Getting started

From DSV Slurm documentation
Revision as of 13:11, 21 May 2026 by Erth9960(AT)su.se (talk | contribs) (Submitting your job)
(diff) ← Older revision | Latest revision (diff) | Newer revision → (diff)
Jump to navigation Jump to search

This document should help you get started with logging in to the cluster and running a "Hello world" script as a slurm job.

Accessing the cluster

First you need to apply for access to the cluster if you haven't already, see this page for details. Once you have been granted access, you will need to configure a VPN connection in order to be able to communicate with the server. Students can set up a VPN connection at https://vpn-student.dsv.su.se.

When your VPN connection is up and running, you connect to the cluster using an SSH client and your SU credentials. The server address is olympus.dsv.su.se.

me@mylaptop:~$ ssh erth9960@olympus.dsv.su.se
erth9960@olympus's password: 
Linux slurm-login 6.1.0-44-amd64 #1 SMP PREEMPT_DYNAMIC Debian 6.1.164-1 (2026-03-09) x86_64

The programs included with the Debian GNU/Linux system are free software;
the exact distribution terms for each program are described in the
individual files in /usr/share/doc/*/copyright.

Debian GNU/Linux comes with ABSOLUTELY NO WARRANTY, to the extent
permitted by applicable law.
Last login: Wed Apr 15 14:01:10 2026 from vpn-student-wgi.dsv.su.se
erth9960@slurm-login:~$

When you have successfully logged in, you can move on to running your first Slurm job.

Running code as a slurm job

Running code on slurm is always an asynchronous process. In other words you submit a job to the queue, Slurm schedules the job for execution when relevant resources are available, and any output from your job is recorded in a file.

Preparing your script

Write the following code into a file named hello-slurm.sh

#!/bin/bash
#SBATCH --job-name=testjob
#SBATCH --partition=cpu

echo "Hello $HOSTNAME"

The initial #SBATCH comments are special commands read by Slurm, passing instructions about how to execute your job. Here we only choose a name for the job and which partition to run it on. An incomplete list of useful sbatch arguments is available here.

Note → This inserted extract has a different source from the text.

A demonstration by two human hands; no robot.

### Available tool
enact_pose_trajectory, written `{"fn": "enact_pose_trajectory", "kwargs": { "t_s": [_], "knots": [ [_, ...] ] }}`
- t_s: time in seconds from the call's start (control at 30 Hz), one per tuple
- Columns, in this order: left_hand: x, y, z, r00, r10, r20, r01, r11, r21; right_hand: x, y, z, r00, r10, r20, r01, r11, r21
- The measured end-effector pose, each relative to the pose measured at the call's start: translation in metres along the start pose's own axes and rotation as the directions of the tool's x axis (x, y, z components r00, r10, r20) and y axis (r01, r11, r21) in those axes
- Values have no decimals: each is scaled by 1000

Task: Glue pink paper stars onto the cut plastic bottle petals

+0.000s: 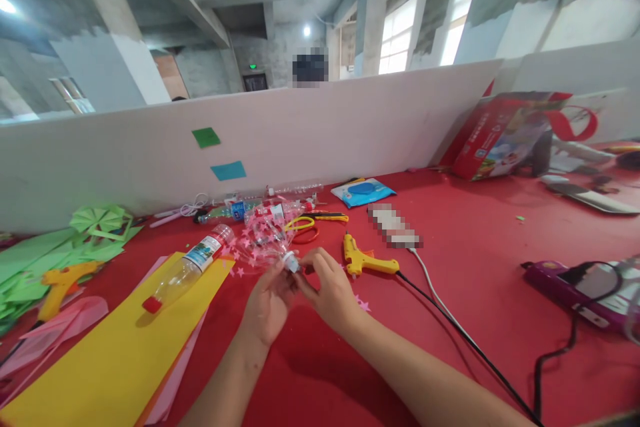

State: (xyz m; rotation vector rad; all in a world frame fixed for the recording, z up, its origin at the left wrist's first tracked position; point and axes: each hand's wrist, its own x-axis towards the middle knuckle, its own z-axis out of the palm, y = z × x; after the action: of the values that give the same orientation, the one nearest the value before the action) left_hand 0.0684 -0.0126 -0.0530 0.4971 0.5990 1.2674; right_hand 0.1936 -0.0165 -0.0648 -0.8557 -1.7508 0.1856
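Observation:
My left hand is closed around the neck of a clear plastic bottle piece, whose body points away from me among pink paper stars. At the whitish neck end, the fingers of my right hand are bent and pressed together, touching or very near it; whatever they pinch is too small to make out. Yellow and red-handled scissors lie just beyond my hands. A yellow glue gun rests to the right of my right hand.
Yellow paper bears a bottle with a red cap. Green paper and another glue gun are at left. Beyond lie a blue wipes pack and a utility knife. Cables cross the right side near a purple device.

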Motion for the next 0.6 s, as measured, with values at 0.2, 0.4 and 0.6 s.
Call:
{"fn": "enact_pose_trajectory", "kwargs": {
  "t_s": [0.2,0.4,0.6],
  "knots": [
    [-3,-1,4,997,60,47,-63,995,74,0,-4,0,997,67,-28,-66,998,19],
    [-3,-7,6,988,157,18,-158,978,139,0,-6,2,987,158,-27,-157,987,24],
    [-9,-12,13,962,273,-22,-261,937,232,0,-3,4,977,211,-24,-210,977,34]
  ]
}}
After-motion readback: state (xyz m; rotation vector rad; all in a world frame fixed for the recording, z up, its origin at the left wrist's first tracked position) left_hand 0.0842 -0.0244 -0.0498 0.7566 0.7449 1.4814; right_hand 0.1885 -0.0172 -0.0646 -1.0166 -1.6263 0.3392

$HOSTNAME is an environment variable that contains the name of the server the code is running on.

Submitting your job

Once you have saved your script, you queue it for execution by running the following command:

sbatch hello-slurm.sh

You should see output similar to this:

Submitted batch job 1928

Since the script does very little work it will probably execute immediately, but if it doesn't you can see its place in the queue by running the command squeue. You can also see details about your job by running scontrol show job NN, where NN is the job ID that was printed (1928 in this example).

Reading job output

Since the job is run asynchronously, the output from your job will not be printed to your terminal as usual but written to a file. We don't specify a filename to use, so slurm will use the default name. The default name is slurm-NN.out, where NN is the job ID.

You can read the resulting file with any tool that can read text files, such as cat:

erth9960@slurm-login:~$ cat slurm-1928.out
Hello slurm-node-cpu-01

Here you can see that the code executed on slurm-node-cpu-01, as opposed to slurm-login which is where your terminal session is running.